### Work item
The data below holds the lines to copy: everything from the line containing "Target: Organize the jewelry" to the line containing "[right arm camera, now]", both ends included, set down exactly.

### Data listing
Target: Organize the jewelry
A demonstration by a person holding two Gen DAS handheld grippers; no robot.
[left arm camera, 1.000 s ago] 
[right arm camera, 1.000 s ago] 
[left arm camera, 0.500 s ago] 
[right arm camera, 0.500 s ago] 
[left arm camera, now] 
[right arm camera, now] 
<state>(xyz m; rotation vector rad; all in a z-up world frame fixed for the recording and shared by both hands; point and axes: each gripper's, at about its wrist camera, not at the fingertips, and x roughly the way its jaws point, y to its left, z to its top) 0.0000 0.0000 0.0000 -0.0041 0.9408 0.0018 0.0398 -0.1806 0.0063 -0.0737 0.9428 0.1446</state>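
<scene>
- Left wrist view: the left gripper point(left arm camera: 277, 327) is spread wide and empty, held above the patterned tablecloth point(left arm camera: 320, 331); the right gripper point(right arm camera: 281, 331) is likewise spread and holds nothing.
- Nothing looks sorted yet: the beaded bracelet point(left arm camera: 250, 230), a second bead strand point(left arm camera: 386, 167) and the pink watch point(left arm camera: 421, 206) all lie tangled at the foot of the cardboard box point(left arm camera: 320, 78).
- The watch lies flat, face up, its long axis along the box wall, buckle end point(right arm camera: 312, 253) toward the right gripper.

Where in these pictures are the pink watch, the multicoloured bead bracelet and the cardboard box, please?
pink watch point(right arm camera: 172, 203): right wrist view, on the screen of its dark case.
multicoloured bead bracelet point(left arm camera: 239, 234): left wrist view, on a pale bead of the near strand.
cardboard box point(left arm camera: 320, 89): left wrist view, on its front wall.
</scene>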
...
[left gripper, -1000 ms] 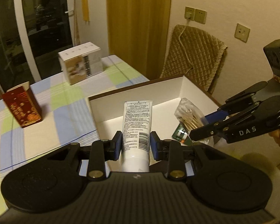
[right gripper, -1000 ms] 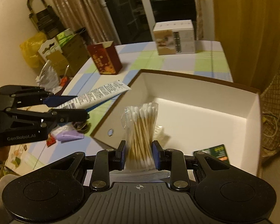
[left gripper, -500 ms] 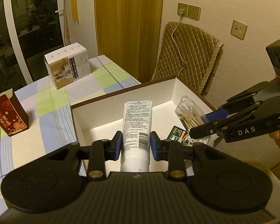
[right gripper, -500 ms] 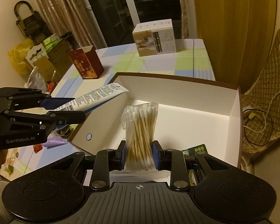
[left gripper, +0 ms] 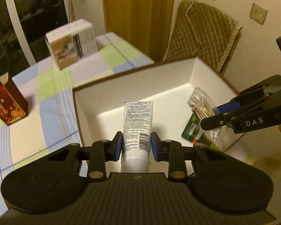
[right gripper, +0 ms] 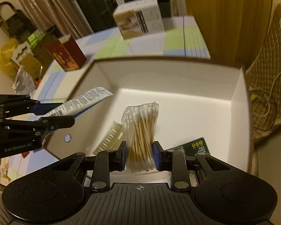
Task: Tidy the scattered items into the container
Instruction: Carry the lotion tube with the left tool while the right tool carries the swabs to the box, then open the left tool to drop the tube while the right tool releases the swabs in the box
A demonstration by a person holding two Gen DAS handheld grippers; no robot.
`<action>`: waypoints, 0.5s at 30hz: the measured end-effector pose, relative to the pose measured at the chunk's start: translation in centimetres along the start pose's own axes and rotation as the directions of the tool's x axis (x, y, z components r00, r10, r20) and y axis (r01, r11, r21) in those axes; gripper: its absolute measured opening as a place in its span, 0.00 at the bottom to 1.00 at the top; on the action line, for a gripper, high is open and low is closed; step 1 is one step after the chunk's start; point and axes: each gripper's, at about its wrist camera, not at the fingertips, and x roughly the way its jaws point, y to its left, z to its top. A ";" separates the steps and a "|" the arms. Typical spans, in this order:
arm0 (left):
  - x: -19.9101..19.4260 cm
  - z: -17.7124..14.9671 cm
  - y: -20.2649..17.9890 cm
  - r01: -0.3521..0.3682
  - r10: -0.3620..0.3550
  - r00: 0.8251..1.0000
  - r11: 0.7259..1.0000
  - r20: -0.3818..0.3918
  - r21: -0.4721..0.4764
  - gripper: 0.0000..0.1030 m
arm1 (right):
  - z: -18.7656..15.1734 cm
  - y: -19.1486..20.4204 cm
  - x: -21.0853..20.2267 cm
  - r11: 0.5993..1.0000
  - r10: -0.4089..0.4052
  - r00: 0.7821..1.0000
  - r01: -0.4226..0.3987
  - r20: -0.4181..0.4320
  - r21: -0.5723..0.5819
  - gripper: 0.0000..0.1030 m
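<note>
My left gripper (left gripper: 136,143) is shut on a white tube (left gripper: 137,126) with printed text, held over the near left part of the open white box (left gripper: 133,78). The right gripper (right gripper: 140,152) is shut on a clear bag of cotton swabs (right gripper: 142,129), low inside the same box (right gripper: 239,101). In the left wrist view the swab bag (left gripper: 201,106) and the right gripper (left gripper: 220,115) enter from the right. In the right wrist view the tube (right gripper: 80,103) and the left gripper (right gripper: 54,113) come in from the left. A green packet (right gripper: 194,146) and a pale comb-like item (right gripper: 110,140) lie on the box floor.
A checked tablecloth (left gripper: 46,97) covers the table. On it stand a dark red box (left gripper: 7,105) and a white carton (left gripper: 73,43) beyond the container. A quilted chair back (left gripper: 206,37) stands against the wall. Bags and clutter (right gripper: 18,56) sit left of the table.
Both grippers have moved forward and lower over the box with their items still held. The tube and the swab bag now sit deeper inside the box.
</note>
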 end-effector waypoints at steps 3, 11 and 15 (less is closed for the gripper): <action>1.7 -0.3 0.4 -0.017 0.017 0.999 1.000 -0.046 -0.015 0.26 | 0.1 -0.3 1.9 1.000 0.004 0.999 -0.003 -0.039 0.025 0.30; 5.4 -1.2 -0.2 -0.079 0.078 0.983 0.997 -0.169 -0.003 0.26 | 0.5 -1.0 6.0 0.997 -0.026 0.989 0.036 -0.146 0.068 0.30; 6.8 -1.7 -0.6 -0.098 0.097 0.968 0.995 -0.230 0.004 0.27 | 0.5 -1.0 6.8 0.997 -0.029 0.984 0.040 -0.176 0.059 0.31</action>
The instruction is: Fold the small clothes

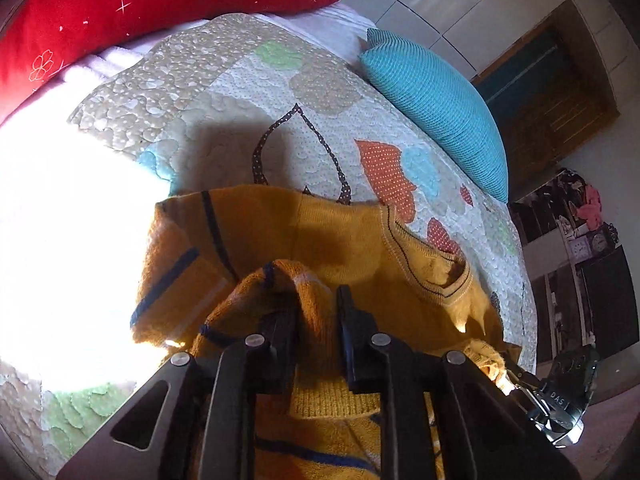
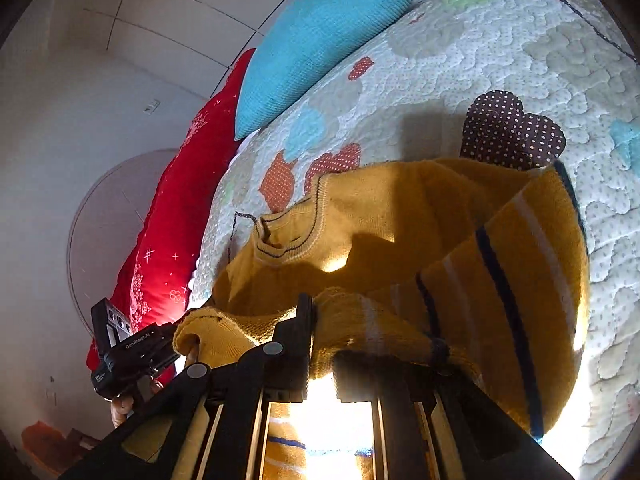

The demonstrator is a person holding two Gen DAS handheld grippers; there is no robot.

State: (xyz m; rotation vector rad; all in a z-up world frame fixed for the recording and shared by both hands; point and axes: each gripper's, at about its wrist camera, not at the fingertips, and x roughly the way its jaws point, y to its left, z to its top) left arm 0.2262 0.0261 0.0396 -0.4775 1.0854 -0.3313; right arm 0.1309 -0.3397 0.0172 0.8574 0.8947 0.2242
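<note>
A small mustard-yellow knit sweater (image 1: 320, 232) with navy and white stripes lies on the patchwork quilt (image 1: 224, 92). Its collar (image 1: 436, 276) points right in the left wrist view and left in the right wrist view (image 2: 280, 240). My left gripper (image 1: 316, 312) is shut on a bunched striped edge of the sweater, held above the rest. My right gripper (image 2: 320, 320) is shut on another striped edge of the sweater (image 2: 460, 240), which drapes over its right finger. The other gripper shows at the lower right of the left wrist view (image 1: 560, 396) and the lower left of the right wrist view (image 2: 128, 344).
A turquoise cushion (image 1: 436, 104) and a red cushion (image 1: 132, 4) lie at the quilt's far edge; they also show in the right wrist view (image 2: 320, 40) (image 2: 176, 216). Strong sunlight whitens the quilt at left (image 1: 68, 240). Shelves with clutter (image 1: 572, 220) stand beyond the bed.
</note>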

### Response box
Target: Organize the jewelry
A demonstration by a person holding two Gen DAS handheld grippers; no robot.
[left arm camera, 1.000 s ago] 
[right arm camera, 1.000 s ago] 
[left arm camera, 0.500 s ago] 
[right arm camera, 0.500 s ago] 
[left arm camera, now] 
[right arm camera, now] 

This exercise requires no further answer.